YOUR GOAL: Transcribe exactly the span of lines that begins the records and ends with the line holding "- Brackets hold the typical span", both boundary lines included.

Dataset entries:
* * * * * * *
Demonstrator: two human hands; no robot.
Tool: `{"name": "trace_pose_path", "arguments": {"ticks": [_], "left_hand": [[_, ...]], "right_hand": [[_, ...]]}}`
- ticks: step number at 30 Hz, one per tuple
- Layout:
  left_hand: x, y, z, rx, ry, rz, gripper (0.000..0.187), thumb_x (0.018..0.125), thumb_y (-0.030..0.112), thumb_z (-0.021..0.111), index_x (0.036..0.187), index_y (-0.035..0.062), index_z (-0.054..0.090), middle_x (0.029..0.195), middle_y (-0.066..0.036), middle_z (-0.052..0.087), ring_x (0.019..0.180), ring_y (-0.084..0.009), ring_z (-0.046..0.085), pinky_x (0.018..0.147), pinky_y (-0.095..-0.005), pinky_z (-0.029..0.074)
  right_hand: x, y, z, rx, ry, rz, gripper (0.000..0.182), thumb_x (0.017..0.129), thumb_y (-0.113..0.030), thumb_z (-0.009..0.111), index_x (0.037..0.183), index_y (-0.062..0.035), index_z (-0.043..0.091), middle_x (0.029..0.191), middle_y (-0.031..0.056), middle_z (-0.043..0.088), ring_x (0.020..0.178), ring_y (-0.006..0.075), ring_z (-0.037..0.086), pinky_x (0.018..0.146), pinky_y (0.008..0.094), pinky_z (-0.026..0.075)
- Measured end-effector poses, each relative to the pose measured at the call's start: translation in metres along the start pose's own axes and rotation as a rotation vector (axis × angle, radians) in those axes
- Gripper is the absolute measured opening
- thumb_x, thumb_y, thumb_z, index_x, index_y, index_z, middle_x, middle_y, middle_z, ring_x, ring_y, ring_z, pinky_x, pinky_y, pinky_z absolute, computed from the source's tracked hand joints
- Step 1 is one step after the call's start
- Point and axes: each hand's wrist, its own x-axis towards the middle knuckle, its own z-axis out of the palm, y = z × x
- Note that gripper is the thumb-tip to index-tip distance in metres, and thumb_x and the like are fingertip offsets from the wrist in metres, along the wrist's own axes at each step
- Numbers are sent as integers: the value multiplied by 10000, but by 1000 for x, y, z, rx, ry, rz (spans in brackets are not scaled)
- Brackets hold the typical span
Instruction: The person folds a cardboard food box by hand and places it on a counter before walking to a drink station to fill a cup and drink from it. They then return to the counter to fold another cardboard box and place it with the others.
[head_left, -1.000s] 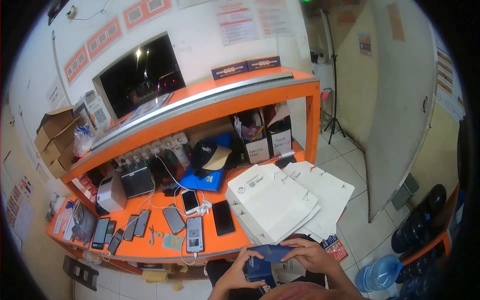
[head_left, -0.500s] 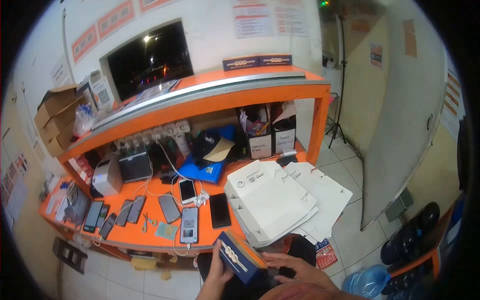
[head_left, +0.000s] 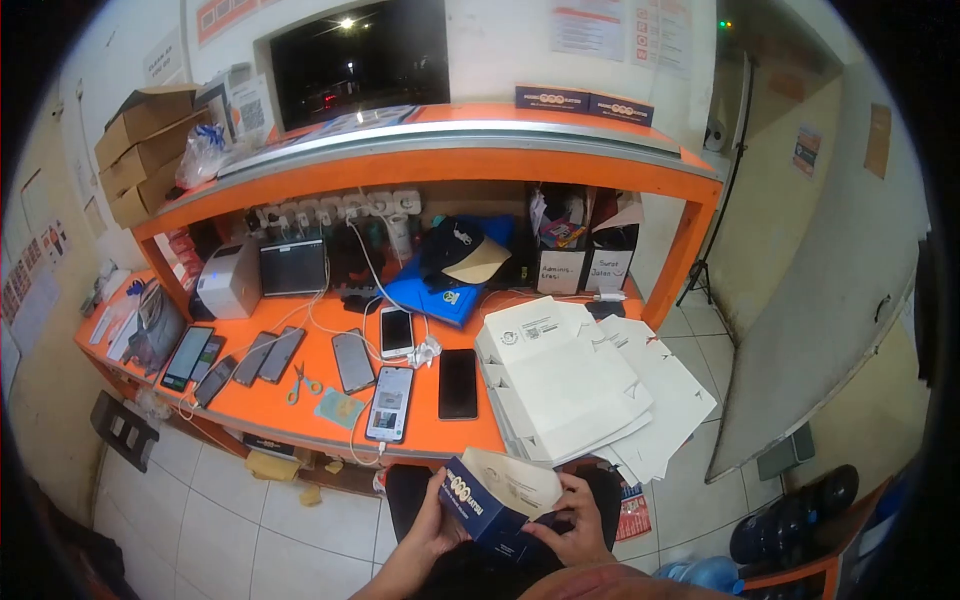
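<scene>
As the left hand (head_left: 430,525) angles up from below, its fingers closed around the left side of a navy box (head_left: 482,503), the right hand (head_left: 577,522) bends inward, fingers and thumb gripping the box's right edge, before the orange counter (head_left: 455,434).

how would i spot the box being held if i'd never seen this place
Find the orange desk, then look just below its front edge in the picture. The navy box is between the left hand and right hand. Unlike two similar boxes on the upper shelf, its cream inner side shows.
</scene>
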Motion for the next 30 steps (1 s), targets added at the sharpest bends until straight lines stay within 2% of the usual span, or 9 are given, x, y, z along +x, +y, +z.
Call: {"name": "trace_pose_path", "arguments": {"ticks": [4, 8, 12, 14, 15, 16, 19, 29, 30], "left_hand": [[18, -16, -21, -84, -63, -117, 783, 950, 734, 415, 1441, 130, 500, 1329, -140, 622, 1220, -322, 606, 1003, -550, 500], [57, -44, -57, -186, -277, -217, 812, 949, 737, 413, 1473, 119, 470, 1355, -162, 599, 1249, -330, 583, 1040, -523, 479], [67, -61, -62, -407, -611, -522, 767, 1000, 666, 385, 1517, 100, 413, 1455, -202, 509, 1281, -353, 557, 1086, -515, 447], [32, -62, -41, -120, -395, -280, 744, 1022, 645, 347, 1517, 93, 411, 1465, -202, 502, 1277, -350, 558, 1078, -526, 451], [54, -83, -70, -482, -608, -363, 757, 1023, 657, 328, 1514, 88, 412, 1475, -199, 496, 1294, -359, 543, 1088, -547, 425], [55, -83, -71, -489, -609, -366, 757, 1023, 657, 328, 1514, 88, 412, 1475, -199, 496, 1294, -359, 543, 1088, -547, 425], [57, -81, -71, -285, -545, -245, 759, 1022, 660, 328, 1512, 87, 414, 1478, -197, 494, 1305, -359, 533, 1094, -554, 415], [41, -50, -53, 351, -193, 60, 768, 1018, 669, 327, 1505, 82, 423, 1487, -190, 485, 1341, -360, 498, 1114, -578, 379], [14, -26, -36, 144, -349, 149, 748, 1016, 650, 395, 1504, 84, 414, 1491, -171, 483, 1383, -327, 454, 1144, -503, 355]], "right_hand": [[8, -25, -2, -520, -399, -224, 434, 788, -186, 858, 1183, -75, 719, 1387, 139, 535, 1138, 272, 646, 931, 356, 562], [3, -15, -3, -315, -554, -52, 502, 828, -179, 835, 1292, -77, 672, 1412, 131, 529, 1181, 273, 629, 975, 361, 537], [-5, 12, 4, -347, -274, 58, 721, 810, -196, 860, 1423, -32, 518, 1437, 168, 483, 1225, 319, 596, 1011, 382, 510], [-3, 20, 4, -670, -123, 26, 952, 775, -199, 892, 1517, -17, 325, 1423, 228, 462, 1269, 355, 550, 1030, 390, 494], [-9, 39, -1, -529, -95, 178, 958, 800, -150, 867, 1535, -31, 264, 1431, 246, 438, 1306, 361, 510, 1069, 399, 463], [-14, 47, -6, -534, -97, 183, 958, 800, -150, 867, 1535, -31, 264, 1431, 246, 438, 1306, 361, 510, 1069, 399, 463], [-19, 44, -21, 357, 53, 454, 789, 906, -59, 736, 1542, -57, 268, 1451, 225, 486, 1313, 299, 515, 1120, 434, 419], [-56, 60, -53, 164, 53, 331, 415, 1049, -340, 544, 1324, -46, 445, 1393, 200, 530, 1255, 276, 549, 1095, 416, 433], [-53, 44, -53, 135, 60, 390, 401, 1059, -349, 519, 1314, -44, 463, 1399, 199, 520, 1275, 278, 524, 1101, 406, 411]]}}
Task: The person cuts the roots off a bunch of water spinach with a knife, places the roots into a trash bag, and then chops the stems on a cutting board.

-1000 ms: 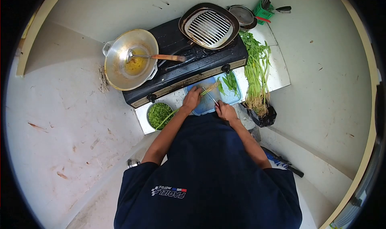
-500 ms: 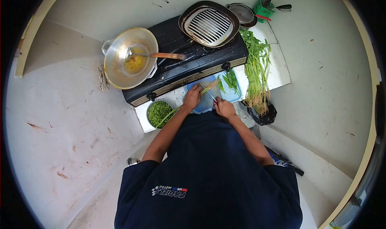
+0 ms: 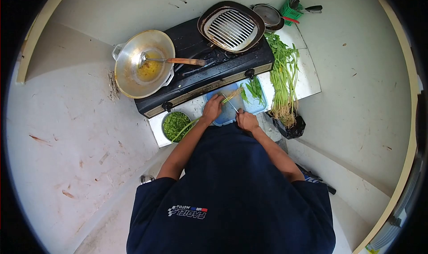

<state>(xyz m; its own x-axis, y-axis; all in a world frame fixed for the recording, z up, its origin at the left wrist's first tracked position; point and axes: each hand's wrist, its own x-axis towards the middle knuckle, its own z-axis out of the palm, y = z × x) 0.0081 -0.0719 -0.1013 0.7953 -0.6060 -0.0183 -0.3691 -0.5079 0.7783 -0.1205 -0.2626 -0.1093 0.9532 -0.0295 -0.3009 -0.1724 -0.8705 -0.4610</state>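
Observation:
My left hand (image 3: 212, 108) is closed around green leafy-vegetable stems (image 3: 191, 124), pressing them on a blue cutting board (image 3: 226, 115). The stems' pale root ends (image 3: 235, 93) stick out to the right of its fingers. My right hand (image 3: 247, 120) grips a knife (image 3: 231, 104) by its handle, which is mostly hidden in the fist. The blade slants up and left, with its tip by the stems close to my left fingers. A few loose green leaves (image 3: 255, 90) lie on the board's right part. Left of my left forearm stands a bowl of chopped greens (image 3: 176, 125), with long stems crossing over it.
A black gas stove (image 3: 203, 90) borders the board's far side. It carries a wok (image 3: 127, 78) with a wooden-handled spatula (image 3: 187, 62) and a grill pan (image 3: 254, 39). To the right lie a rooted bunch of greens (image 3: 284, 78) and a black plastic bag (image 3: 294, 130).
My right hand and the knife have shifted very slightly left. My left hand stays in place on the stems, and the surroundings look the same.

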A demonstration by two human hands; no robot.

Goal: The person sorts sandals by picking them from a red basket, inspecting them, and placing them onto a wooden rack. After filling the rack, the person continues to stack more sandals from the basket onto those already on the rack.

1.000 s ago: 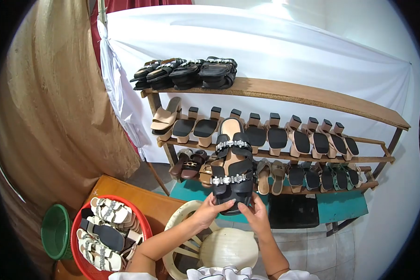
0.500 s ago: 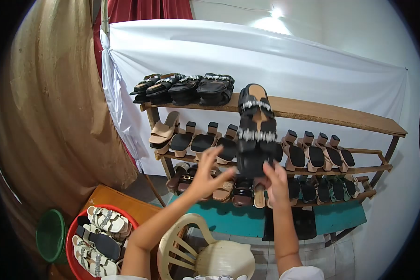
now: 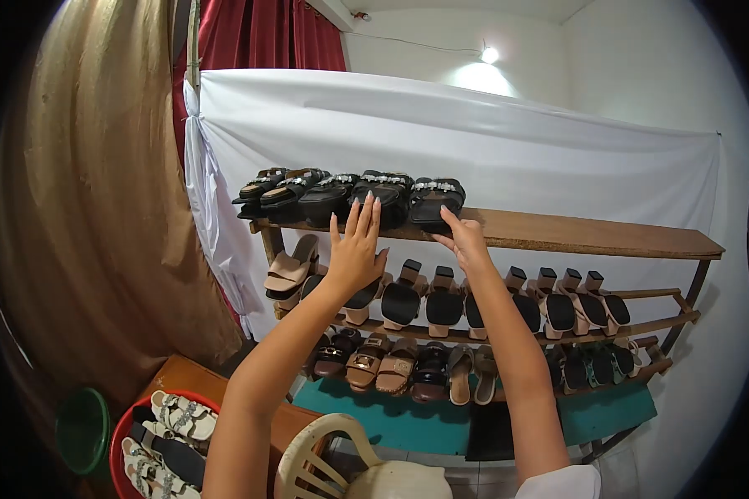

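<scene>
On the top shelf (image 3: 591,233) stands a row of black sandals with sparkling straps. My right hand (image 3: 462,237) pinches the toe end of the rightmost black sandal (image 3: 438,200), which rests on the shelf board. Spread flat, the fingers of my left hand (image 3: 359,245) lie in front of the neighbouring black sandals (image 3: 383,190), apparently against their toe end. Whether the fingertips press on them cannot be made out.
Beige heeled sandals (image 3: 401,303) line the middle shelf, and brown sandals (image 3: 364,362) the lower one. Below are a teal bench (image 3: 416,420), a cream plastic chair (image 3: 399,482), a red tub (image 3: 121,428) of white sandals and a green basket (image 3: 83,431).
The black sandals held up in my right hand have moved up and left onto the top shelf, beside the others. My left hand has risen to the row. The view has tilted upward.
</scene>
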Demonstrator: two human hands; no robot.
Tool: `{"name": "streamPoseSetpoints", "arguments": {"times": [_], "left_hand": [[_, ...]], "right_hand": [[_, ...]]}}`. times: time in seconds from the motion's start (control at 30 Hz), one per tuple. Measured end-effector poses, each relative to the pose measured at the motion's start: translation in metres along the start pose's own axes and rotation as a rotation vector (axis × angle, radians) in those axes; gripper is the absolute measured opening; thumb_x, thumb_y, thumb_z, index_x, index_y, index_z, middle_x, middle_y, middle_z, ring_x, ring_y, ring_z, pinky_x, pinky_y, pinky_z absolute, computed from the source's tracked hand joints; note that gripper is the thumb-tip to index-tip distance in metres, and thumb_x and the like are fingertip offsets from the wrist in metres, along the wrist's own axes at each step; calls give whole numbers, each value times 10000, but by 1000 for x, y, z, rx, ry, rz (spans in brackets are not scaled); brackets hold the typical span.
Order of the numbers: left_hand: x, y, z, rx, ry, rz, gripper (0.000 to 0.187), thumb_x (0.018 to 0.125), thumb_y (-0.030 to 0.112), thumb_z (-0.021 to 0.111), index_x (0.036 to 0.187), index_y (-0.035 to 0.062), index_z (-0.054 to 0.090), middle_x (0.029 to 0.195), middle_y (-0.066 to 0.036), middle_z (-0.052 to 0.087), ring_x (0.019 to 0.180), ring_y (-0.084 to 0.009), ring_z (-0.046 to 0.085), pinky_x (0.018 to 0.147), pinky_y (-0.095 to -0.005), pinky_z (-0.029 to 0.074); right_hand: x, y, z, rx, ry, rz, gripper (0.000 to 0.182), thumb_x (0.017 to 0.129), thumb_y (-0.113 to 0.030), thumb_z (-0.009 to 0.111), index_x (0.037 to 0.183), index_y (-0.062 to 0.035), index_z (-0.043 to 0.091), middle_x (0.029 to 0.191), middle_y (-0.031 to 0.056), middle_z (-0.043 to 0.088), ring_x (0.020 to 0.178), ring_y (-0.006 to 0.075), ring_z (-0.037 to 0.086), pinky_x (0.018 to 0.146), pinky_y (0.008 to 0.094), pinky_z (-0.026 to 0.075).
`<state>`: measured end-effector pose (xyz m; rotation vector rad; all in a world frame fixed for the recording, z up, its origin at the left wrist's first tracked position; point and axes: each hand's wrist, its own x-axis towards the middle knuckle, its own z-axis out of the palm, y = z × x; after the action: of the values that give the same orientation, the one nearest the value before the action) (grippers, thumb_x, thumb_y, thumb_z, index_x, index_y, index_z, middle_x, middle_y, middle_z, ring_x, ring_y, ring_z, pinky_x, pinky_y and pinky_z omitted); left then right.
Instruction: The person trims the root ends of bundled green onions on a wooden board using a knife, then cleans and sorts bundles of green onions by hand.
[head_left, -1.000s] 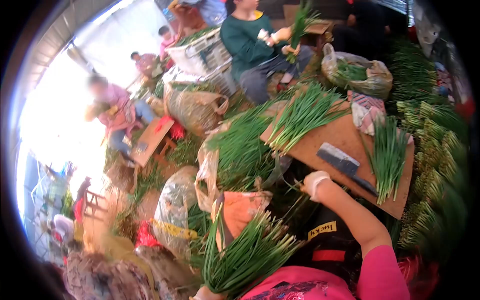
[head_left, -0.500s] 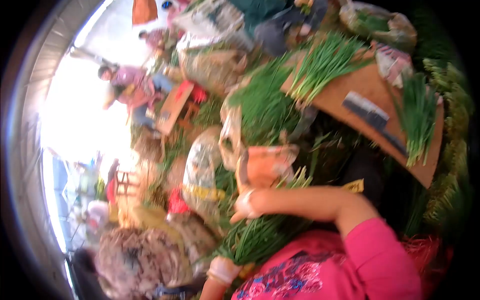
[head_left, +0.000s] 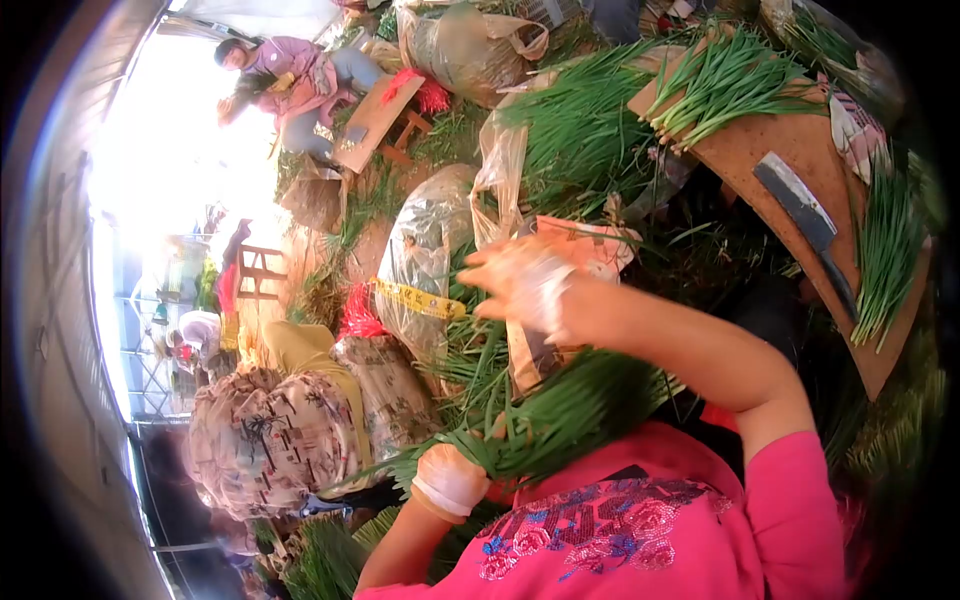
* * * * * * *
SOLUTION:
Demonstrator: two human hands; no robot.
Tool: `{"name": "trace_pose_path", "arguments": {"ticks": [_], "left_hand": [[_, ...]], "right_hand": [[_, ...]]}}`
- ticks: step number at 30 Hz, one per tuple
- Layout:
  left_hand: x, y, z, rx, ry, rz, gripper (0.000..0.187), thumb_x (0.018..0.125), thumb_y (-0.030..0.112), thumb_z (-0.021..0.111), index_x (0.036..0.187), index_y (-0.035..0.062), index_z (-0.054..0.090), middle_x (0.029..0.195), middle_y (-0.066..0.036), middle_z (-0.052..0.087), ring_x (0.019..0.180), ring_y (-0.084..0.009), ring_z (-0.046..0.085), pinky_x (0.018..0.147), pinky_y (-0.095..-0.005), pinky_z (-0.029..0.074)
  right_hand: x, y, z, rx, ry, rz, gripper (0.000..0.182), thumb_x (0.017..0.129), thumb_y (-0.113..0.030), thumb_z (-0.009..0.111), index_x (0.037..0.183), index_y (-0.062..0.035), index_z (-0.043..0.091), middle_x (0.029..0.191), middle_y (-0.031..0.056), middle_z (-0.043..0.088), ring_x (0.020..0.178), ring_y (-0.006..0.075), ring_z (-0.037..0.086), pinky_x (0.018..0.146), pinky_y (0.008..0.094), pinky_z (-0.026..0.075)
- Measured end-effector poses, each relative to the pose measured at the call's start: translation in metres along the start pose's own axes and rotation as a rotation vector (axis × angle, radians) in those axes
- Gripper is the absolute measured opening
- thumb_x, thumb_y, thumb_z, index_x, index_y, index_z, middle_x, middle_y, middle_z, ring_x, ring_y, ring_z, pinky_x, pinky_y, pinky_z absolute, computed from the source's tracked hand joints
- Step 1 is one step after the call's start
- Point and axes: each hand's wrist, its own x-axis towards the middle knuckle, its own z-axis out of the palm, y = z × x
- Note that gripper is the thumb-tip to index-tip distance in metres, and thumb_x and the like are fingertip offsets from the wrist in metres, along the wrist's own axes at each step
- Numbers are sent as integers: the value multiplied by 10000, but by 1000 for x, y, z, rx, ry, rz (spans in brackets are not scaled)
- Brackets hold the typical span

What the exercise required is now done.